### What is being asked
Omit the images and reproduce the rest of the entries exactly.

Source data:
•••••

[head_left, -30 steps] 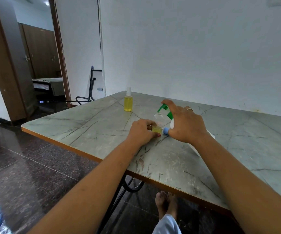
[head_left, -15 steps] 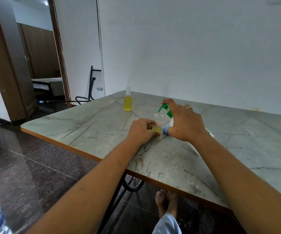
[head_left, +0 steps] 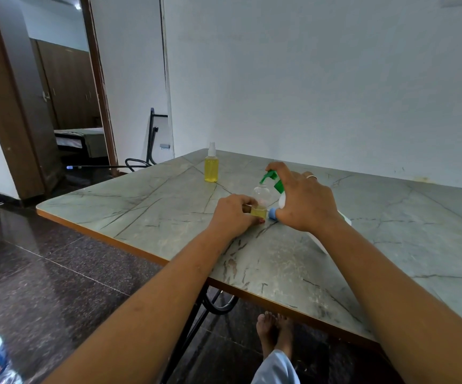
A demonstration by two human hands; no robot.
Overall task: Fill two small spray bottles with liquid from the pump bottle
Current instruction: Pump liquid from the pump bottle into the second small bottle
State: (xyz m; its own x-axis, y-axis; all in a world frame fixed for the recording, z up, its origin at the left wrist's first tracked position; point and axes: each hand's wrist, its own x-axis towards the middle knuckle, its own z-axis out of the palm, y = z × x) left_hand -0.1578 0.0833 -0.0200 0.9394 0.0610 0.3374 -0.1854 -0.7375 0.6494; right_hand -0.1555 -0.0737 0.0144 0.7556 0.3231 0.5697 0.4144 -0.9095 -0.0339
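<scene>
On table [head_left: 141, 212] | left fingers [head_left: 245, 202] curled round small spray bottle [head_left: 260, 198] | right fingers [head_left: 279, 168] gripping pump bottle [head_left: 269, 177] just beside it

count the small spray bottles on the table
2. A full bottle, capped, stands near the table's far edge. A partly filled bottle is in the left hand's grip, under the pump bottle's nozzle, which the right hand holds. None seem hidden.

White plaster wall [head_left: 321, 79] upper right. Brown wooden door frame [head_left: 98, 79] upper left. Dark polished stone floor [head_left: 44, 273] lower left. Grey-green marble-patterned table [head_left: 141, 206] centre right.
</scene>
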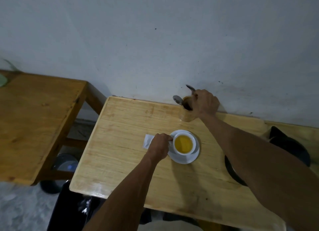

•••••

### Response box
[head_left, -30 steps] 
[head_left, -15 steps] 
[head_left, +0 steps] 
A demonstration by two human hands; no robot.
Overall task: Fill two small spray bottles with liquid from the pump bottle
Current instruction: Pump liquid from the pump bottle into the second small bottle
State: (xyz m; its own x-axis, y-axis; all in a world frame fixed for the recording, z up, its origin at the left wrist's first tracked position; point and axes: each hand's wrist, its own x-axis towards the middle knuckle, its own z-axis out of the palm, y = z × x) left_hand -0.1578 0.0833 -0.0200 0.9394 0.0610 0.3374 -0.1854 -0.7375 0.6494; right_hand -0.1555 -0.0737 0.0144 0.7556 0.3231 0.5697 0.4144 -0.9095 -0.0339
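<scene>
On table [head_left: 141, 212] | left fingers [head_left: 245, 202] curled round small spray bottle [head_left: 260, 198] | right fingers [head_left: 279, 168] gripping pump bottle [head_left: 269, 177] just beside it

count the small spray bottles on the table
2. A full bottle, capped, stands near the table's far edge. A partly filled bottle is in the left hand's grip, under the pump bottle's nozzle, which the right hand holds. None seem hidden.

White plaster wall [head_left: 321, 79] upper right. Brown wooden door frame [head_left: 98, 79] upper left. Dark polished stone floor [head_left: 44, 273] lower left. Grey-green marble-patterned table [head_left: 141, 206] centre right.
</scene>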

What came before is the finished answer.